Have you encountered anti-Semitism in France?

"Most anti-Semites don't say things right to your face. The first time I understood there was a problem here was in junior high, when I got a bad grade in math. We were sitting in the library and a girl said to me: `I don't understand how you got a grade like this. You Jews are supposed to be good in math.' I heard that and I asked myself what else her parents had told her about `the Jews.' She didn't say anything bad, but there was this thing of seeing us as different. People don't necessarily think bad things about the Jews, but they agree they're different. As soon as there's such agreement, you're just a step away from agreement that the Jews are not only different, they are less good. In France today, anti-Semitism is hidden beneath the surface just waiting to burst out. It's already starting to come out."

By the end of the show, he explains to the audience that he's not really half-Jewish and half-Arab, but a Jew who is an "anti-Semitism fan." "I enjoy talking with anti-Semites," he says, elaborating: "When I talk with Jews, all I hear about is problems: the problems of the Jewish community in France, intermarriage, the conflict in Israel. When I talk with anti-Semites, all I hear is good news: The Jews have all the money in the world, the Jews control the media and they are the ones who have all the power in Hollywood. It's fantastic! And it's true, by the way: We do have all the money. All of it. I don't know if you non-Jews know this, but once a year, all the Jews in the world receive the same letter that says, `Congratulations! We still hold all the money in the world, just as we have for 4,000 years!'"

Sisley: "I basically take what the anti-Semites say and stretch it. It's a lot more clever than saying: `No, it's not true.' It's more interesting to take this nonsense, to tell people that they're right and to go as far as you can with it, to make them see how stupid it is. The idea that we have all the money I hear almost daily from lots of people, and it never occurs to them how silly this is. It doesn't take any special brilliance to say, `Anti-Semitism is no good. Stop being anti-Semites.' Everyone here hears that all day long."

In the show, he continues in the same spirit: "Anti-Semitism derives from fear. You fear us because we look mysterious. I know that the Sabbath, for example, is a foreign concept to you. So I'll explain to you exactly what we do. It's very simple: Every Friday night, we gather all the family around the table. It's an opportunity to see one another and to talk. And then for dessert, we eat a Catholic baby. I mean, I personally don't do that, but that `s really how it is with the religious people."
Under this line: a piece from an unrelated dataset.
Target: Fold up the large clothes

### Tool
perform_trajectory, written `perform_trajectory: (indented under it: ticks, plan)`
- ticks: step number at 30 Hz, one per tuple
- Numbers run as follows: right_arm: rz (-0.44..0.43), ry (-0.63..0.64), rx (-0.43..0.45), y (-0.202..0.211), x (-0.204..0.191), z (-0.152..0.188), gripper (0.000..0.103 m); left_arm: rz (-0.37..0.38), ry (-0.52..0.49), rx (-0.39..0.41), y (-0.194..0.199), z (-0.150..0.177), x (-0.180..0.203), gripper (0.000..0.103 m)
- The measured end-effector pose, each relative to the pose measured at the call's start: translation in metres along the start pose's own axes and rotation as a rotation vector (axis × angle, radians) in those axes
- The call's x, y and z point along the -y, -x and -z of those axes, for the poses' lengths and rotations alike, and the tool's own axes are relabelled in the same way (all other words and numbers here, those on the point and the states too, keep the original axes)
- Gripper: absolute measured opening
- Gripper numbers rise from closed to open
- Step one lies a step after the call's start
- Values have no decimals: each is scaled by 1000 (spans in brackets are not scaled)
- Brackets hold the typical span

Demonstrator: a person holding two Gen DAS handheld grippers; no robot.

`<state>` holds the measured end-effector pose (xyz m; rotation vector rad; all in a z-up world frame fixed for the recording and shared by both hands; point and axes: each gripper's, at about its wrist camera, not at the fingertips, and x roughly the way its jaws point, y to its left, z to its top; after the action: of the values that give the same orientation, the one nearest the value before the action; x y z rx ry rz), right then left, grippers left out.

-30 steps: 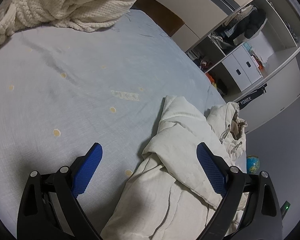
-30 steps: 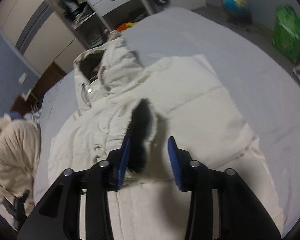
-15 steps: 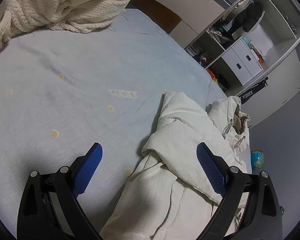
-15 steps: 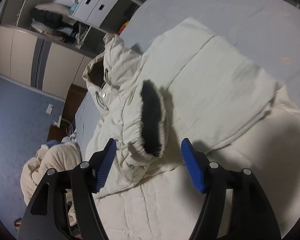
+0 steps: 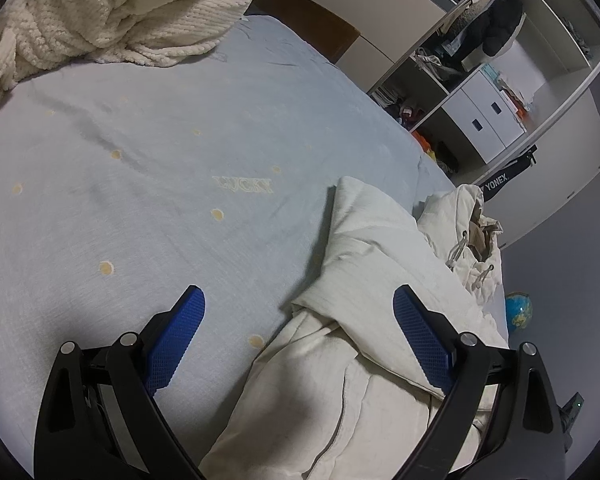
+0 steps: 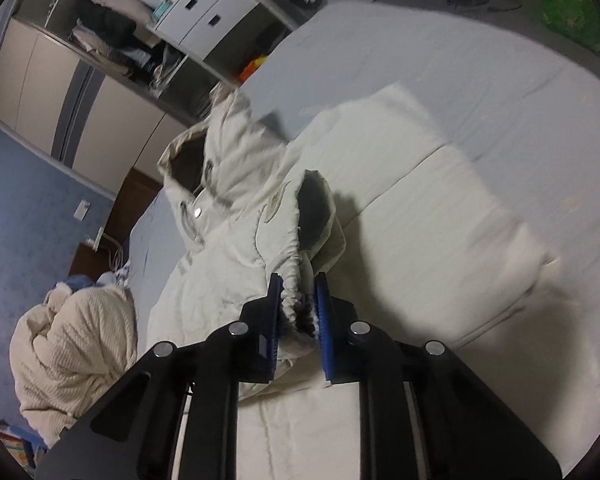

You say that there is latent anti-Semitism here, but a lot of French intellectuals argue that the French themselves are not anti-Semitic, but rather that the anti-Semitism is coming from the immigrants of North African background who project the Israeli-Arab conflict onto the local Jewish community.

"I don't like to say, `The French are ...' because it's just like saying, `The Jews are ...'. I agree that apparently many Arabs from certain population sectors mix what's happening here and there and this hurts the Jews in France. But that doesn't mean that the latent anti-Semitism I'm talking about doesn't exist. In addition to the conflict between the Jewish and Arab communities, the general society is also anti-Semitic. It drives me mad when people don't understand that the Jew is exactly like any other French person - there are smart ones and dumb ones, thieves and funnymen. Unfortunately, there are also a lot of Jews who say, `We're different.' I don't accept that either."